At the heart of the human concept of justice lies a subtle but profound truth: not all changes in the world are equal. Some occur naturally, such as rivers carving valleys or storms reshaping coastlines. Others emerge from human effort, such as buildings erected, fields cultivated, and art created, and therefore allow for attribution and accountability. But how do we objectively distinguish natural occurrences from the products of human labor? This question often arises in debates about whether land is a form of capital.
The answer to the question lies deep within the laws that govern the physical universe, specifically the second law of thermodynamics and the concept of entropy. Entropy, in both thermodynamics and information theory, is an expression of relative probabilities. Understanding this scientific principle illuminates the foundation of justice and property, revealing why some acts are rare, improbable, and thus uniquely human, and why these acts create rightful claims in a shared world.

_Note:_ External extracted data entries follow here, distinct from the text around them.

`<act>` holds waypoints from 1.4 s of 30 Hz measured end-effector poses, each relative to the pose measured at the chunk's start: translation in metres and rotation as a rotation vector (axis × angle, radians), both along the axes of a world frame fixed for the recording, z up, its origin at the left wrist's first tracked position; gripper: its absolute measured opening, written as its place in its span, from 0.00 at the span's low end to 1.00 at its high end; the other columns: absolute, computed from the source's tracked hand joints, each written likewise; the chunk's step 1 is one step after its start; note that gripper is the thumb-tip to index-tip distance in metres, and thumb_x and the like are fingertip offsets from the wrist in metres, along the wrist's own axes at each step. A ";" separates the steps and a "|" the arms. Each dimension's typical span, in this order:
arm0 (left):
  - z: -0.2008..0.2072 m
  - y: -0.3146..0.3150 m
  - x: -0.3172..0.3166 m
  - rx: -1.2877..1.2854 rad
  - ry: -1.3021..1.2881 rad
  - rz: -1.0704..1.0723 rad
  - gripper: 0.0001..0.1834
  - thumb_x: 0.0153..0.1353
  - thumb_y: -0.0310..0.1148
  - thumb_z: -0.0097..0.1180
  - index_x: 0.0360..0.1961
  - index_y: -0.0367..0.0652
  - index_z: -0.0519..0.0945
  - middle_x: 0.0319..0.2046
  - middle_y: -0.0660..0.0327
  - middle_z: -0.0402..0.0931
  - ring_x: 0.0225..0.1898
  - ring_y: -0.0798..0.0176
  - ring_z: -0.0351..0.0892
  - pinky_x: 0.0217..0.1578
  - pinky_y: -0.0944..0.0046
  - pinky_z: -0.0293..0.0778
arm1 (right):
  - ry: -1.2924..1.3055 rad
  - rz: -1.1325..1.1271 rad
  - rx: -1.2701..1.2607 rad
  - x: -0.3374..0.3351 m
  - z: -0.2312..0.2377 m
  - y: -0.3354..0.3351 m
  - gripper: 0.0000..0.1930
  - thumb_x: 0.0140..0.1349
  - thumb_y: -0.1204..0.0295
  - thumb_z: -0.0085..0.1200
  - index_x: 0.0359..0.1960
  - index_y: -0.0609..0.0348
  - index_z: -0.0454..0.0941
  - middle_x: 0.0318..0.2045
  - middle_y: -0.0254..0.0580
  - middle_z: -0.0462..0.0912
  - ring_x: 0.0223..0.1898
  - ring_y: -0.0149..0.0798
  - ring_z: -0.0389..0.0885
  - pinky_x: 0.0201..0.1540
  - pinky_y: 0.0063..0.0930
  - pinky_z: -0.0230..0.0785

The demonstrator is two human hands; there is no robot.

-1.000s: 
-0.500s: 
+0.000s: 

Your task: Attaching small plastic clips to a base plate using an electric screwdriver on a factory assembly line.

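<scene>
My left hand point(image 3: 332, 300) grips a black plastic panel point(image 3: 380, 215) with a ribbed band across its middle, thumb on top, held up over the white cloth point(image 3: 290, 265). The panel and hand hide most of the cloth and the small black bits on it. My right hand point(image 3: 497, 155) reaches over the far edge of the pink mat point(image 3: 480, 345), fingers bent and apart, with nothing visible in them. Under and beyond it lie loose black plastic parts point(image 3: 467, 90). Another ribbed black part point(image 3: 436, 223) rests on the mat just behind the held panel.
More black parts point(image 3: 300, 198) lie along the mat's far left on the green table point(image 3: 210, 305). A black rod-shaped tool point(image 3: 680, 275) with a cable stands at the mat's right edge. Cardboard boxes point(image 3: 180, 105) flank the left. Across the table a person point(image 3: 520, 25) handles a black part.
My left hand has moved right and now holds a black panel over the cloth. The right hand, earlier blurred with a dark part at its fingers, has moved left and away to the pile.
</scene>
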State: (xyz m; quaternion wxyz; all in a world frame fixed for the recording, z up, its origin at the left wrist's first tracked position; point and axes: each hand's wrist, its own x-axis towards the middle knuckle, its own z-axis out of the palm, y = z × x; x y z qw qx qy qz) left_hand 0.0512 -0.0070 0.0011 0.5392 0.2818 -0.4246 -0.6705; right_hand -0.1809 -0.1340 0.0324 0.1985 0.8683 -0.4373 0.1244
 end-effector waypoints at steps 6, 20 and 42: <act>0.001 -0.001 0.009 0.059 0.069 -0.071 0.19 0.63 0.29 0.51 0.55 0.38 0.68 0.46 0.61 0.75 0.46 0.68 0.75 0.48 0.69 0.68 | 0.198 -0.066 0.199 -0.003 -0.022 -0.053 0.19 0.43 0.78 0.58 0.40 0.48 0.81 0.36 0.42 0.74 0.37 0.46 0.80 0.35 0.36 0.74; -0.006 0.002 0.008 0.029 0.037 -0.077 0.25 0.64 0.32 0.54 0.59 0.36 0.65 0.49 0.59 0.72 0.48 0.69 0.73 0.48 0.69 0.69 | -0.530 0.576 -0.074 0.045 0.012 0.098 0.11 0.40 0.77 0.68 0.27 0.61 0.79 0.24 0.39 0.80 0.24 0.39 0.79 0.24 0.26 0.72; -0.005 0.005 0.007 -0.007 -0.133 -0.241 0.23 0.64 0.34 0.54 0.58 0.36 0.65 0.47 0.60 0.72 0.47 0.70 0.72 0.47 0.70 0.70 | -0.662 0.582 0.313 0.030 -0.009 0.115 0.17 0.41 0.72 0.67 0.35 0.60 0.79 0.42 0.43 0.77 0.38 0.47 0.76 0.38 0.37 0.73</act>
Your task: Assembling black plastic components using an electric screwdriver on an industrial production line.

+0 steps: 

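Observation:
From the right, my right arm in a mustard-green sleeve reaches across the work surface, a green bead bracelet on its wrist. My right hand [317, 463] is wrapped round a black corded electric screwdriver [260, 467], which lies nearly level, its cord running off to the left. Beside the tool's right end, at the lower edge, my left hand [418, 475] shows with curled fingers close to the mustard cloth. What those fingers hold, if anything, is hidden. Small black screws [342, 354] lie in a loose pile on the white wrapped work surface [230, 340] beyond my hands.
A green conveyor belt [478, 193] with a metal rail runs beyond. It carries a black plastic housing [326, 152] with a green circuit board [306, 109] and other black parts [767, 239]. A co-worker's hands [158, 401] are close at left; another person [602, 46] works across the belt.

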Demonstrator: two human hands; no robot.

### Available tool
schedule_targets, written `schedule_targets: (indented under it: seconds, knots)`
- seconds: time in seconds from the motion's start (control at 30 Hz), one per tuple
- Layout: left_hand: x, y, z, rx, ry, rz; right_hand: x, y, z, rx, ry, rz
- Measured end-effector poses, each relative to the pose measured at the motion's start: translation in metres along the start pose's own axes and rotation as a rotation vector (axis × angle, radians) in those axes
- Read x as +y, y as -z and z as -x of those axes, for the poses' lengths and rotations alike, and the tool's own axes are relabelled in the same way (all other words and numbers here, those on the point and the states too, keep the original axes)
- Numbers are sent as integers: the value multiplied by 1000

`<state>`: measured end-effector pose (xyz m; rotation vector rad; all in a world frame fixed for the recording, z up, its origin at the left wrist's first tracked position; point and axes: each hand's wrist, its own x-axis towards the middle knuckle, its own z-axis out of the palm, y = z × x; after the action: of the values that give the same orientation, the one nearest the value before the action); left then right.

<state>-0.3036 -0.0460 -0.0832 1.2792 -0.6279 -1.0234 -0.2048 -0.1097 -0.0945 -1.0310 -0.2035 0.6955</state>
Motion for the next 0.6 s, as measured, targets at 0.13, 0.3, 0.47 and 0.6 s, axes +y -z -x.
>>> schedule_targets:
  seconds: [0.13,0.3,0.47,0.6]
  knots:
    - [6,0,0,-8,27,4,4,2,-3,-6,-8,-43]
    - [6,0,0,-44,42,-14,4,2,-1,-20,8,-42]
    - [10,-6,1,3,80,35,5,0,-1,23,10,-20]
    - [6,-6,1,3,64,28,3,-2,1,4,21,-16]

The second law of thermodynamics tells us that in a closed system, entropy, which is a measure of disorder or randomness, tends to increase over time. Left undisturbed, natural systems move from order to disorder, from concentration to diffusion. Imagine drops of ink dispersing in a glass of water, or consider a sandcastle on a beach slowly eroded by wind and tide. This shift toward disorder is a move to higher entropy, a more probable and more random state. This tendency applies universally, even though biological life can locally and temporarily reverse it. Rivers erode rocks, heat flows from hot to cold, forests age and decay. Nature flows toward increasing entropy.
Biological processes, while capable of reversing entropy locally, tend to follow predictable pathways and therefore occur with relatively high probability. A seed becomes a tree, a species reproduces itself, a blade of grass grows to a typical form and size, beavers form dams, birds make nests, ants build colonies. These processes are wondrous but largely predictable, shaped by evolutionary history and environmental inputs.
Human labor is different. It is a form of biological activity shaped by intention and awareness. Human action not only reverses entropy locally and temporarily but also creates events that are highly improbable relative to other natural or biological processes. When a carpenter builds a chair, he takes raw wood and shapes it into a precise and functional form. This act reduces entropy in the local system, concentrating energy and order in a way that neither non-human organisms nor abiotic forces typically achieve.
This improbability is what makes human action recognizable. We intuitively know when something is man-made because it deviates so clearly from nature’s usual outcomes. Acts of building, writing, sculpting, planting, designing, and so on, are statistically improbable configurations of the world. They are marks of agency.
Thus, the improbability relative to the normal course of the universe defines the boundary between the natural and the human-made. But this is more than a scientific distinction; it is the moral foundation of justice. Deeply ensconced in our concept of justice is the concept of agency. Only improbable, intentional acts can create moral claims. Natural processes, regardless of their impact, do not bear moral responsibility. But human actions do, precisely because they arise from conscious intent and improbable execution. Therefore, justice must recognize and protect the products of human labor, because they embody the improbable acts of agency.
When a human laborer acts upon the natural world, the result is not the creation of new matter, energy or space. Those are conserved and belong to the universe. Rather, labor rearranges existing matter and energy into a new, ordered configuration. Imagine a pile of stones scattered on the ground. These stones are matter in a high-entropy, disordered state. When someone arranges those stones into a wall, they impose a low-entropy configuration on them. The specific pattern and structure created is the result of human agency. This is the moral core of property. Just property is not a claim over matter or space itself, but over the unique configuration made possible by human action.
This perspective reframes the nature of property. Land, absent human intervention, follows the path of high entropy and belongs to the natural commons by virtue of lacking human agency. Human-made improvements—houses, roads, farms, tools, and technologies—are low-entropy configurations that reflect deliberate labor and are rightly attributable to those who brought them into being. Just property rights do not arise from the materials themselves but apply to the transformations that are the improbable result of purposeful human action.
Modern society often confuses this distinction. Corporations and individuals claim ownership over natural resources and spaces, treating nature as their exclusive property. This leads to injustice: poverty, exclusion, and ecological harm. By returning to the principle that justice follows improbable, agent-driven acts, we can reestablish the boundary between what belongs to all and what can be rightfully claimed.
Justice is not an arbitrary or abstract idea imposed from above. It is grounded in the physical reality of the world we inhabit and how we relate with one another. When we understand that human labor stands out against the backdrop of natural entropy, we see why moral claims must rest on the boundary between the natural and the human– made. This boundary is where justice begins and where we find the true meaning of property, responsibility, and fairness.